Dean, I'm curious about your opinion on the IML issue. In the article you cited, IML was lower in the LFAT group and this resulted in 30% less IML and concurrently +20% muscle glycogen. That seems to be a clear indicator of increased muscle uptake of glucose. Fasting blood glucose was the same in both groups, pre and post-exercise. Ditto for insulin. So, lesser IML would equate to higher GLUT4 activity and glucose uptake. Strangely, +20% glycogen provided no competitive advantage.

And the bottom line, is that a 3-days LFAT diet seems to provide no metabolic advantages (same insulin, same fasting glucose), on the contrary, one distinct disadvantage (worse lipids profile).

Of course, the trial was very short. So it may not be applicable to longer regimen durations. Another aspect, is that on an isocaloric - isoproteic base, LFAT equates to higher carbs, so that the beneficial effect on IML might be counteracted by the effect of higher dietary glucose.

Is there any take-home lesson in all of the above, what's the best strategy to keep at bay blood glucose, LFAT - HCARBS or MFAT/HFAT and LCARBS? 

Personally, I think I would not be able to sustain such a LFAT diet, and the additional carbs might even increase glycemia. Whereas, HFATs low carbs may bring about unfavorable lipids profile. 

Edited December 13, 2020 by mccoy

[Dean Pomerleau]

1 hour ago, mccoy said:

Dean, I'm curious about your opinion on the IML issue.

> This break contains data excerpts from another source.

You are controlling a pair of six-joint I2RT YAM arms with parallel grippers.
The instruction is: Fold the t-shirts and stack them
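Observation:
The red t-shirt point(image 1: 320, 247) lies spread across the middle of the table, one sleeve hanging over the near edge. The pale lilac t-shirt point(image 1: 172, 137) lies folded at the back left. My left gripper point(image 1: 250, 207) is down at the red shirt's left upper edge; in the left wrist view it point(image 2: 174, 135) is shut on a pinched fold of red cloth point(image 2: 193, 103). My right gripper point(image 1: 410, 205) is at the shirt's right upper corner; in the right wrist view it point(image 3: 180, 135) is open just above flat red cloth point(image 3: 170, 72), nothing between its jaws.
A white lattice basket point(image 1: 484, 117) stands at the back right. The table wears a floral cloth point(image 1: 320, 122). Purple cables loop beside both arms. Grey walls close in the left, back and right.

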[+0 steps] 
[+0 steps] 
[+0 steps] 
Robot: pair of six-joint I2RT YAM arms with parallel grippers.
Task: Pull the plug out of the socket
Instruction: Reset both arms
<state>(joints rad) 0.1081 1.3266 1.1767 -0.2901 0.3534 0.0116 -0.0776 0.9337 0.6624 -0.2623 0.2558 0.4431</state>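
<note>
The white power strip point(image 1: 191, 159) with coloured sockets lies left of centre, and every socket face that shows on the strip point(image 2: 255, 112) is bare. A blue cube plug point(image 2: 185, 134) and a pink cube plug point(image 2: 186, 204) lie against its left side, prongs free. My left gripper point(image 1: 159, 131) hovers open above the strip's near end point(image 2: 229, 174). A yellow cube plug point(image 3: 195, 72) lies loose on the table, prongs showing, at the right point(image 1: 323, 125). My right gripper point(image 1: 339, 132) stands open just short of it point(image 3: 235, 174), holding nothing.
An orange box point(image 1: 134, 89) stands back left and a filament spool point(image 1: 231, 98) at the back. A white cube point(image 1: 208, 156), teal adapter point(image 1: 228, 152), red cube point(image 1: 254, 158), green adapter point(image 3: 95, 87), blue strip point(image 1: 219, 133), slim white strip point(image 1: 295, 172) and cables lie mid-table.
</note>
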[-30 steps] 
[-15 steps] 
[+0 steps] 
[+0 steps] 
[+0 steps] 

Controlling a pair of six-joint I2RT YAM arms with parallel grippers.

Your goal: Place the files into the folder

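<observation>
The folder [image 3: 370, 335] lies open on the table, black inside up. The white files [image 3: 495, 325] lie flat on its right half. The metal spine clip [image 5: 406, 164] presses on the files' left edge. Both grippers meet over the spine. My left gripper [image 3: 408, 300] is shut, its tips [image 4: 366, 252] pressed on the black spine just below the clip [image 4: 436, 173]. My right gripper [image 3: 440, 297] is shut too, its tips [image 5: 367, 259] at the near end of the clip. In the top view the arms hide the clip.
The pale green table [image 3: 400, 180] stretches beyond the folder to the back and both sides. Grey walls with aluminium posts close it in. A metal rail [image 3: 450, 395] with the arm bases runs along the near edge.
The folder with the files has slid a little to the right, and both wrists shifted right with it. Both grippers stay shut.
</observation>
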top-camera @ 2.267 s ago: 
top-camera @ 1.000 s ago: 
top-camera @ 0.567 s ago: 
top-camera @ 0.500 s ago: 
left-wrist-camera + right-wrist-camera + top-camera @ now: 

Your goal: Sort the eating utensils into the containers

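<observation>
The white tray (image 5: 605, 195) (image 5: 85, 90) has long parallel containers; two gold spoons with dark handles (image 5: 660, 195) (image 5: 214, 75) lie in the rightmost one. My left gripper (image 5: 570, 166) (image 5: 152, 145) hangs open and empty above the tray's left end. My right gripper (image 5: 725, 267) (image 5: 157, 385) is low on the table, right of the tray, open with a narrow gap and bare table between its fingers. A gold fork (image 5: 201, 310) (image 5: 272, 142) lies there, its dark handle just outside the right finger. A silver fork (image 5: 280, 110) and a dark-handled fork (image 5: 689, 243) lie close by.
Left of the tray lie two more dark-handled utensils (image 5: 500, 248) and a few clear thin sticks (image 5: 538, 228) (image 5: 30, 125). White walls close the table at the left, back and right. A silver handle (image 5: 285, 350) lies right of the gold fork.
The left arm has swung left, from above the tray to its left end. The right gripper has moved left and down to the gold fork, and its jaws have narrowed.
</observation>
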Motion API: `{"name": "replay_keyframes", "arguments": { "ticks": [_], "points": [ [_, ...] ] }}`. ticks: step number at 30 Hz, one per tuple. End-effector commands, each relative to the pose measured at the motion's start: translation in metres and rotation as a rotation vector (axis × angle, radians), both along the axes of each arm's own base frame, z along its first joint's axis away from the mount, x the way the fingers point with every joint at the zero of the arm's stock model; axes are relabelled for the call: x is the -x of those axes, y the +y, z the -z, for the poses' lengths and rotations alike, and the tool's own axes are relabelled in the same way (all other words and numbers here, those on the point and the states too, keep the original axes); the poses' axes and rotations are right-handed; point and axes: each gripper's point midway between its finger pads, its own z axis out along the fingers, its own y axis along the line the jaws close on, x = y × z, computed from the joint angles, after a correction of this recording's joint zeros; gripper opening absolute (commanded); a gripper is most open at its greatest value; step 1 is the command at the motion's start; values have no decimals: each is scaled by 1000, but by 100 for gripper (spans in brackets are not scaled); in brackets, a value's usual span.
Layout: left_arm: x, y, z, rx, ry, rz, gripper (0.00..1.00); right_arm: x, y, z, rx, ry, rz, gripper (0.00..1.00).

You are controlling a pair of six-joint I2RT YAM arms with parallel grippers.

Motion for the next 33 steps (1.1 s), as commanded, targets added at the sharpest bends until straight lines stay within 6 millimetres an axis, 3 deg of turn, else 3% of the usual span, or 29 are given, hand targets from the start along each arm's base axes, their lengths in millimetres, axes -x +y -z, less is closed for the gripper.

Personally I'm glad my current diet is relatively low fat (~20% of calories). Many years ago in 2002, when I was eating a 37%-fat strict low-cal CR diet, my glucose tolerance test was terrible during an OGTT at WUSTL as part of the human CR study (discussed here). My post-meal glucose spike is much attenuated when I last checked (which admittedly was quite a while ago and not under conditions of just sitting around like an official OGTT). And of course I've changed a lot of other things since 2002 (e.g. cold exposure, much more exercise and more calories, although my weight is just a couple pounds heavier).

I now suspect that the combination of low insulin and relatively low muscle mass as a result of CR plus high IML as a result of a higher fat diet could explain issues some of us have had with impaired glucose tolerance in the past (discussed extensively here and here).

--Dean

[Mike41]

On 12/13/2020 at 5:55 PM, Dean Pomerleau said:

Personally I'm glad my current diet is relatively low fat (~20% of calories). Many years ago in 2002, when I was eating a 37%-fat strict low-cal CR diet, my glucose tolerance test was terrible during an OGTT at WUSTL as part of the human CR study (discussed here). My post-meal glucose spike is much attenuated when I last checked (which admittedly was quite a while ago and not under conditions of just sitting around like an official OGTT). And of course I've changed a lot of other things since 2002 (e.g. cold exposure, much more exercise and more calories, although my weight is just a couple pounds heavier).

I now suspect that the combination of low insulin and relatively low muscle mass as a result of CR plus high IML as a result of a higher fat diet could explain issues some of us have had with impaired glucose tolerance in the past (discussed extensively here and here).

--Dean

Interesting because two of the most respected members seem to be in a disagreement on this very fundamental dietary issue FAT!